Reforma o revolcadero




Porfirio Muñoz Ledo

Estos días conoceremos la iniciativa de reforma al sistema de telecomunicaciones que está siendo cocinada entre representantes del Gobierno y de tres partidos políticos, cuyo contenido -según ha trascendido- no conocen siquiera los coordinadores de los grupos parlamentarios. Se trata probablemente de un forcejeo con los concesionarios que integran el conocido duopolio. El más estricto sigilo en un tema que merece la mayor transparencia.
Hace años que hemos sostenido la inconstitucionalidad de la Ley de radio y televisión. En primer lugar porque el Congreso de la Unión carece de facultades explícitas para legislar en la materia. Existe además una confusión conceptual entre “espacio aéreo” de la nación, regulado por el artículo 27 y lo que es propiamente el espectro radioeléctrico, que exige una definición más precisa.
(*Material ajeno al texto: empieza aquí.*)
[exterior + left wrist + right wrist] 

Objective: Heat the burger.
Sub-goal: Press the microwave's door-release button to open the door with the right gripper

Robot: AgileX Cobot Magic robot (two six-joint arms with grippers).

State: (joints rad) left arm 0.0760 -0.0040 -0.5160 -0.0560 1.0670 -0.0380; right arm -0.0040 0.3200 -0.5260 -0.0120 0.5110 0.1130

Las telecomunicaciones no pueden ser equiparadas con el petróleo o la minería, cuya explotación depende del Ejecutivo federal. Hemos insistido también en establecer un vínculo de congruencia entre los contenidos que difunden los medios y los principios y valores democráticos que establece la propia Constitución.
Tras de largas resistencias de los defensores del statu quo, hoy parece evidente la necesidad de una reforma constitucional que genere transformaciones profundas a riesgo de prolongar el sistema actual, nada más que revolcado. Es menester dejar atrás los proyectos minimalistas que se conformaban con el cambio de las leyes, lo que no hacía sino confirmar los “derechos adquiridos” por los concesionarios. Una reforma verdadera requiere la devolución al Estado de facultades indebidamente hipotecadas y la emergencia de la sociedad como promotora y beneficiaria de un cambio de sistema comunicacional.
Es en extremo indicativo que el movimiento #Yosoy132 haya definido como su objetivo central la reforma de las telecomunicaciones, clave de una democracia contemporánea. Es sorprendente y aleccionador que una juventud, envuelta en los patrones culturales que proclaman los medios comerciales tenga la lucidez y el arrojo para demandar la ciudadanización de las instituciones responsables de administrar esta rama fundamental del espacio público. Es también un triunfo de la Universidad, en su sentido más amplio.
Pienso que sería pertinente asomarse con detenimiento a las propuestas societarias. Todas ellas postulan, con diversas fórmulas, la autonomía constitucional del órgano regulador y la distribución equitativa del espectro entre entidades públicas, privadas, comunitarias y académicas, Algunas establecen límites a la concentración de frecuencias por una compañía o consorcio, que no podría exceder el 20% del espectro. Todas reconocen el derecho a la comunicación libre y plural y a acceder, recibir y publicar información por cualquier medio de divulgación.
La cuestión de los contenidos no puede ser evitada. En la medida en que se reconozca que la radiocomunicación y las telecomunicaciones son de servicio público podrán establecerse normas generales de comportamiento. Por ejemplo, que los medios procurarán transmitir programas de calidad, información veraz, contrastada e imparcial en las noticias. Igualmente estaría definida su obligación de contribuir al fortalecimiento de los principios democráticos y a la elevación cultural de la población. Los poderes públicos, por su parte y en el ámbito de sus respectivas competencias, garantizarían el acceso universal a las nuevas tecnologías de la información y la comunicación.
El espectro radioeléctrico es propiedad de la nación y podrán acceder a su uso, explotación o aprovechamiento, en condiciones de igualdad, los sectores antes mencionados, ninguno de los cuales podrá disponer de más de un tercio de dicho espectro. La pluralidad habrá de ser objetivo central de un nuevo sistema, no sólo como fruto de la competencia, sino como eje rector de una política comunicacional democrática.
Es indispensable prever las consecuencias de la digitalización, a partir del “apagón analógico” del 2015. La distribución de las bandas de frecuencia del espectro -ya sea que liberen por el vencimiento de anteriores concesiones o por el avance de las tecnologías de la comunicación- deberán ser distribuidos equitativamente entre los distintos sectores. Esta cláusula garantizaría por sí sola la democratización progresiva del sistema, que es el corazón del debate.